Exercise ::
Every record should be written out again in full, with no character altered.

Dataset entries ::
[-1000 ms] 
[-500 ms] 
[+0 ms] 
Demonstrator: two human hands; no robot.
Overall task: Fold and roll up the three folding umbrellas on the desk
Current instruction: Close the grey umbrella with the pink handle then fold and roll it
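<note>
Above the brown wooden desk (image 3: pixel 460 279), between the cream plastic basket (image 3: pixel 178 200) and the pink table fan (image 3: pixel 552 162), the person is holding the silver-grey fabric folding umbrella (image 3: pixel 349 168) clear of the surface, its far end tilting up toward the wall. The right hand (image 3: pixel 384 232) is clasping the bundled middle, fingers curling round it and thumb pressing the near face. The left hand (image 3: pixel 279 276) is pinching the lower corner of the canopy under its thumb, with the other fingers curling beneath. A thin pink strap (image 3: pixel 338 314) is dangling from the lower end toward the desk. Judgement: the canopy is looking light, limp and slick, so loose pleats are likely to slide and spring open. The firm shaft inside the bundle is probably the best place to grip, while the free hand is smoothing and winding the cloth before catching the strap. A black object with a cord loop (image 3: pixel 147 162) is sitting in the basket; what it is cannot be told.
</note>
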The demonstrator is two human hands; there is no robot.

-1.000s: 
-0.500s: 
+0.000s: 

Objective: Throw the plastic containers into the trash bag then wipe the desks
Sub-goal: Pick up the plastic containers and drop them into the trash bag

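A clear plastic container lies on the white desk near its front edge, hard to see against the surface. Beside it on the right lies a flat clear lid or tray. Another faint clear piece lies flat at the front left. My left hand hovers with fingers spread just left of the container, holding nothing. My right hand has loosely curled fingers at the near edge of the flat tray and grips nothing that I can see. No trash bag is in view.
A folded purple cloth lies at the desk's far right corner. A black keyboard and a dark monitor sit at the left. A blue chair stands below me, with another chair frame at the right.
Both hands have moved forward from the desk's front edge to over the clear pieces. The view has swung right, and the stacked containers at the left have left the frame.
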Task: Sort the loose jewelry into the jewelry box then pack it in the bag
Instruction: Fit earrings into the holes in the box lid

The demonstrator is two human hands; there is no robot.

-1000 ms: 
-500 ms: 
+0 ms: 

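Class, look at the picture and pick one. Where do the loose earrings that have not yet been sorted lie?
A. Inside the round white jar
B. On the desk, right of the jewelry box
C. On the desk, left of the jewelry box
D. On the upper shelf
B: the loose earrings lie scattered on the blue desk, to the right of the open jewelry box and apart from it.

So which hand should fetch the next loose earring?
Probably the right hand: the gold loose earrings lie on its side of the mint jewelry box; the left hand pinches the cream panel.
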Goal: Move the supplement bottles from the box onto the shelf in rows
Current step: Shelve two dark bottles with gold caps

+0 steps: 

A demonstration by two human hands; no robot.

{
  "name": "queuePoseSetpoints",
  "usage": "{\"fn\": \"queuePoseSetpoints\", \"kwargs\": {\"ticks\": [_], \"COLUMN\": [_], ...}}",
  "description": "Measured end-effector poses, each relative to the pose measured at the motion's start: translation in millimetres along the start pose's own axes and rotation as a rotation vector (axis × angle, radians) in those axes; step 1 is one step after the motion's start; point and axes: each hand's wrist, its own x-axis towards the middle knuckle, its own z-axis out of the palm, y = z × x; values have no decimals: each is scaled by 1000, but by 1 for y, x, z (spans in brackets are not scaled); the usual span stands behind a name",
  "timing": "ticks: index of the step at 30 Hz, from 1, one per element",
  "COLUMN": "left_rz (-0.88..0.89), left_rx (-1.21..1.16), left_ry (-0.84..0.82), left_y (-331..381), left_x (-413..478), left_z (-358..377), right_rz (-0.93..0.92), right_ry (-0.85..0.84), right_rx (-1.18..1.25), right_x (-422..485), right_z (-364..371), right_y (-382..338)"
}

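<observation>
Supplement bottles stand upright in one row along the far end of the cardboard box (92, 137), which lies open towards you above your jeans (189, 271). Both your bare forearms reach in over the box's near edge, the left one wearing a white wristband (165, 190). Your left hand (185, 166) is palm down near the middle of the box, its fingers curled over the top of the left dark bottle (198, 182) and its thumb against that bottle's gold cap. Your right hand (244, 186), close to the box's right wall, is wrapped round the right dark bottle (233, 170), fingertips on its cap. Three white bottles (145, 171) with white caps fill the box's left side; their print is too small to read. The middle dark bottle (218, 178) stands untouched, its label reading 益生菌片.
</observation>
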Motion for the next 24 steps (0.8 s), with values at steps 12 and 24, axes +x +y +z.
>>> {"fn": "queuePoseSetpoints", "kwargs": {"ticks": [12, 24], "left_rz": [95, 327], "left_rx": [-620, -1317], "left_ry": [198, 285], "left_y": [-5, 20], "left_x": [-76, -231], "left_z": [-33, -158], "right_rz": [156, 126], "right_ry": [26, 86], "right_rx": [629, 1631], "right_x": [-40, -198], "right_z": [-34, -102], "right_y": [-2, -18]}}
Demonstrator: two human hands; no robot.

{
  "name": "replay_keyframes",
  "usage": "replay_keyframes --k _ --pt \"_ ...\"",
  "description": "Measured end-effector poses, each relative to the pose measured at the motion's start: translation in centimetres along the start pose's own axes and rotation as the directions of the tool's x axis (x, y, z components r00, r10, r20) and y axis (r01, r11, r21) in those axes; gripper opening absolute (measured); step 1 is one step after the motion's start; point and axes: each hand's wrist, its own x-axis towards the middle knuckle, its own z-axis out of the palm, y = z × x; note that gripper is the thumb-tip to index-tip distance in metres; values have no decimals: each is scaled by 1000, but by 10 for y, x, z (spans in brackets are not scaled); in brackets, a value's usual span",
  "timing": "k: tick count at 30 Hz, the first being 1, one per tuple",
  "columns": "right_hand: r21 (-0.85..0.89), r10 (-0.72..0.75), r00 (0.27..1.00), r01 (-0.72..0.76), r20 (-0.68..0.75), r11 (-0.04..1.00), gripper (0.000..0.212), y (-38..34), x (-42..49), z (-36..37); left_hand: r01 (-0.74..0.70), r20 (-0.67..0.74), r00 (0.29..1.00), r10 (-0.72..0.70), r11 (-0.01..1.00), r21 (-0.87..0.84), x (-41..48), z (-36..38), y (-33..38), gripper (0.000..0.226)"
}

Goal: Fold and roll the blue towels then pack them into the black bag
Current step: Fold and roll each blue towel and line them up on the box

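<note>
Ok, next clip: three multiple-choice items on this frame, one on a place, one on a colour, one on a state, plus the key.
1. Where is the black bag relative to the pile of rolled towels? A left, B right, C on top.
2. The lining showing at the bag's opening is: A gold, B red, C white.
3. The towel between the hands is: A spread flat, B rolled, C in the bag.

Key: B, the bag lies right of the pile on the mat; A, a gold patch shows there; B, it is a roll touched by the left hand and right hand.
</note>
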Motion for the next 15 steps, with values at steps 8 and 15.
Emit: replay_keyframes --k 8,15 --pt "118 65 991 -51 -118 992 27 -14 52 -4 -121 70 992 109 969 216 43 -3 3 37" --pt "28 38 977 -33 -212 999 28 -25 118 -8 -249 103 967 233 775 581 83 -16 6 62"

Solution to this problem ::
[-1000 ms] 
[-500 ms] 
[+0 ms] 
Demonstrator: two human hands; no robot.
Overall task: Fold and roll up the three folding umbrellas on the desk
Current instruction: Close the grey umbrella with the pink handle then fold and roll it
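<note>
Above the brown wooden desk (image 3: pixel 460 279), between the cream plastic basket (image 3: pixel 178 200) and the pink table fan (image 3: pixel 552 162), the person is holding the silver-grey fabric folding umbrella (image 3: pixel 349 168) clear of the surface, its far end tilting up toward the wall. The right hand (image 3: pixel 384 232) is clasping the bundled middle, fingers curling round it and thumb pressing the near face. The left hand (image 3: pixel 279 276) is pinching the lower corner of the canopy under its thumb, with the other fingers curling beneath. A thin pink strap (image 3: pixel 338 314) is dangling from the lower end toward the desk. Judgement: the canopy is looking light, limp and slick, so loose pleats are likely to slide and spring open. The firm shaft inside the bundle is probably the best place to grip, while the free hand is smoothing and winding the cloth before catching the strap. A black object with a cord loop (image 3: pixel 147 162) is sitting in the basket; what it is cannot be told.
</note>
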The demonstrator is two human hands; there is no robot.

-1.000s: 
-0.500s: 
+0.000s: 

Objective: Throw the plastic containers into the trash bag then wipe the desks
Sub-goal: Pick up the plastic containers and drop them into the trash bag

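A clear plastic container lies on the white desk near its front edge, hard to see against the surface. Beside it on the right lies a flat clear lid or tray. Another faint clear piece lies flat at the front left. My left hand hovers with fingers spread just left of the container, holding nothing. My right hand has loosely curled fingers at the near edge of the flat tray and grips nothing that I can see. No trash bag is in view.
A folded purple cloth lies at the desk's far right corner. A black keyboard and a dark monitor sit at the left. A blue chair stands below me, with another chair frame at the right.
Both hands have moved forward from the desk's front edge to over the clear pieces. The view has swung right, and the stacked containers at the left have left the frame.
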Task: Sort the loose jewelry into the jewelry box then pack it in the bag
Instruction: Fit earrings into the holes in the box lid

The demonstrator is two human hands; there is no robot.

-1000 ms: 
-500 ms: 
+0 ms: 

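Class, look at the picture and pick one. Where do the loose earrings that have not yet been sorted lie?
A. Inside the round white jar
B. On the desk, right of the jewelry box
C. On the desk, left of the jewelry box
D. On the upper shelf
B: the loose earrings lie scattered on the blue desk, to the right of the open jewelry box and apart from it.

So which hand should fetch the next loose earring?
Probably the right hand: the gold loose earrings lie on its side of the mint jewelry box; the left hand pinches the cream panel.
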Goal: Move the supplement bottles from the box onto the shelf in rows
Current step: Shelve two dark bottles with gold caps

+0 steps: 

A demonstration by two human hands; no robot.

{
  "name": "queuePoseSetpoints",
  "usage": "{\"fn\": \"queuePoseSetpoints\", \"kwargs\": {\"ticks\": [_], \"COLUMN\": [_], ...}}",
  "description": "Measured end-effector poses, each relative to the pose measured at the motion's start: translation in millimetres along the start pose's own axes and rotation as a rotation vector (axis × angle, radians) in those axes; step 1 is one step after the motion's start; point and axes: each hand's wrist, its own x-axis towards the middle knuckle, its own z-axis out of the palm, y = z × x; values have no decimals: each is scaled by 1000, but by 1 for y, x, z (spans in brackets are not scaled); the usual span stands behind a name",
  "timing": "ticks: index of the step at 30 Hz, from 1, one per element",
  "COLUMN": "left_rz (-0.88..0.89), left_rx (-1.21..1.16), left_ry (-0.84..0.82), left_y (-331..381), left_x (-413..478), left_z (-358..377), right_rz (-0.93..0.92), right_ry (-0.85..0.84), right_rx (-1.18..1.25), right_x (-422..485), right_z (-364..371), right_y (-382..338)"
}

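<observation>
Supplement bottles stand upright in one row along the far end of the cardboard box (92, 137), which lies open towards you above your jeans (189, 271). Both your bare forearms reach in over the box's near edge, the left one wearing a white wristband (165, 190). Your left hand (185, 166) is palm down near the middle of the box, its fingers curled over the top of the left dark bottle (198, 182) and its thumb against that bottle's gold cap. Your right hand (244, 186), close to the box's right wall, is wrapped round the right dark bottle (233, 170), fingertips on its cap. Three white bottles (145, 171) with white caps fill the box's left side; their print is too small to read. The middle dark bottle (218, 178) stands untouched, its label reading 益生菌片.
</observation>
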Motion for the next 24 steps (0.8 s), with values at steps 12 and 24, axes +x +y +z.
>>> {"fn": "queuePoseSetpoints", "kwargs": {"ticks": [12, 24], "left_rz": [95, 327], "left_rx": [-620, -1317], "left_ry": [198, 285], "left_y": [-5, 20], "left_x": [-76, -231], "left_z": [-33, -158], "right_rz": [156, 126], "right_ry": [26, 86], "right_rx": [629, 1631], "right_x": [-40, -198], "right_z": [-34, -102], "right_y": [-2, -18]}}
Demonstrator: two human hands; no robot.

{
  "name": "replay_keyframes",
  "usage": "replay_keyframes --k _ --pt \"_ ...\"",
  "description": "Measured end-effector poses, each relative to the pose measured at the motion's start: translation in centimetres along the start pose's own axes and rotation as the directions of the tool's x axis (x, y, z components r00, r10, r20) and y axis (r01, r11, r21) in those axes; gripper opening absolute (measured); step 1 is one step after the motion's start; point and axes: each hand's wrist, its own x-axis towards the middle knuckle, its own z-axis out of the palm, y = z × x; note that gripper is the thumb-tip to index-tip distance in metres; values have no decimals: each is scaled by 1000, but by 10 for y, x, z (spans in brackets are not scaled); in brackets, a value's usual span",
  "timing": "k: tick count at 30 Hz, the first being 1, one per tuple",
  "columns": "right_hand: r21 (-0.85..0.89), r10 (-0.72..0.75), r00 (0.27..1.00), r01 (-0.72..0.76), r20 (-0.68..0.75), r11 (-0.04..1.00), gripper (0.000..0.212), y (-38..34), x (-42..49), z (-36..37); left_hand: r01 (-0.74..0.70), r20 (-0.67..0.74), r00 (0.29..1.00), r10 (-0.72..0.70), r11 (-0.01..1.00), r21 (-0.87..0.84), x (-41..48), z (-36..38), y (-33..38), gripper (0.000..0.226)"
}

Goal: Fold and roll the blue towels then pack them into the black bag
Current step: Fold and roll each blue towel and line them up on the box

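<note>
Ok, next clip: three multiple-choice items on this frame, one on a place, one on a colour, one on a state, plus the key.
1. Where is the black bag relative to the pile of rolled towels? A left, B right, C on top.
2. The lining showing at the bag's opening is: A gold, B red, C white.
3. The towel between the hands is: A spread flat, B rolled, C in the bag.

Key: B, the bag lies right of the pile on the mat; A, a gold patch shows there; B, it is a roll touched by the left hand and right hand.
</note>
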Motion for the next 15 steps, with values at steps 8 and 15.
Emit: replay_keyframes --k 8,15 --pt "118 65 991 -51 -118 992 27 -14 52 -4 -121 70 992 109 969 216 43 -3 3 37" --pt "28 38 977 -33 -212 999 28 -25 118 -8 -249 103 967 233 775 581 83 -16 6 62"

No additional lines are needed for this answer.